2011-05-29 09:19:11 | Weblog

目黒の森から出てきて、ふと、あの写真展のことを思い出した。恵比寿は目黒の隣り駅。恵比寿ガーディンプレイスの東京都写真美術館で開催されている、”ジョセフ・クーデルカ プラハ 1968”展のことだ。めったに観られないと思ったら、どうしても行きたくなった。行って良かったと思った。目は口ほどにものをいう、そんな写真展だった。

1968年8月、まだはじまったばかりの、言論の自由を柱にした改革”プラハの春”を押しつぶすかのように、突如、ソ連軍(ワルシャワ条約機構軍)がプラハに侵攻した。ときの政府は市民に相手の挑発にのるな、冷静な対応をと呼びかけた。

ジョセフ・クーデルカはこのとき30歳。プロの写真家になろうかと思っていた矢先だった。ルーマニアでの撮影から帰った翌日、プラハの街は戦車で埋め尽くされた。日常が突如、非日常になった。彼はカメラをもち、5日間ほどの軍隊と市民の素手による抵抗の様子を撮り続けた。戦車の兵士に向って、怒りの抗議をする男、遠巻きで、とまどいの様子をみせる女と子供、さまざまな表情をみせる市民と兵士の姿が克明に、クーデルカのカメラに収まってゆく。

もちろん、これらの写真は国内では発表するわけにはいかない。スミソニアンの職員を仲立ちにアメリカに送られた。そして翌年、写真家の名を伏せたまま発表され、その作品にロバート・キャバ賞が授与される。クーデルカの名前が表に出たのは、ずっと後で、父親のなくなったあとの1984年のことだった。だから写真展には、”この写真を一度として見ることのなかった両親に捧げる”の言葉が添えられているのだ。

会場は、これらの、臨場感あふれる写真で埋め尽くされている。そして、入ってすぐ右の壁には、一枚の巨大な写真パネルがはりついている。まるで、当時のプラハの街角にタイムスリップして入り込んだ錯覚さえ、受ける。反対側のコーナーでは、これら写真の連続映写をしている。ときどき、当時のニュース動画が糊づけのように入り、動きのある”写真展”を演出している。

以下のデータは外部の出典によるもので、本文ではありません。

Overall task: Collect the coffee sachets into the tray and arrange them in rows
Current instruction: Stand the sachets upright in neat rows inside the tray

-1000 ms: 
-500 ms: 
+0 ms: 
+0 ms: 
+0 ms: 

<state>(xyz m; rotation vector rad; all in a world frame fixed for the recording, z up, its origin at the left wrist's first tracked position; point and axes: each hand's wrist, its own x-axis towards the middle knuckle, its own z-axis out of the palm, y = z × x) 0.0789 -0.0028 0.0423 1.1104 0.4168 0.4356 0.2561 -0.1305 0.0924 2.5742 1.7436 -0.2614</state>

ぼくは5年ほど前、夢のように美しいプラハの街を訪れ、カレル橋近くのホテルに泊ったことがある。だから、展示されていた地図をみて、だいたいのことは分かる。ちらしに採用された写真は、ヴァーツラフ広場だ。誰もいない広場。ただクーデルカの腕時計だけが写っている。ここで大規模なデモが予定されていた。しかし、ソ連軍を挑発して流血の惨事を避けようと、市民が自主的に止めたのだった。そういう話しを聞くと、この誰もいない広場から巨大な無数の抗議の、声なき声が聞こえてくる。

40年以上の年月を経て、はじめて日本に上陸した。冒頭で述べたように、”目は口ほどにものをいう”、当時のプラハ市民の声がひしひしと伝わってくる、素晴らしい写真展であった。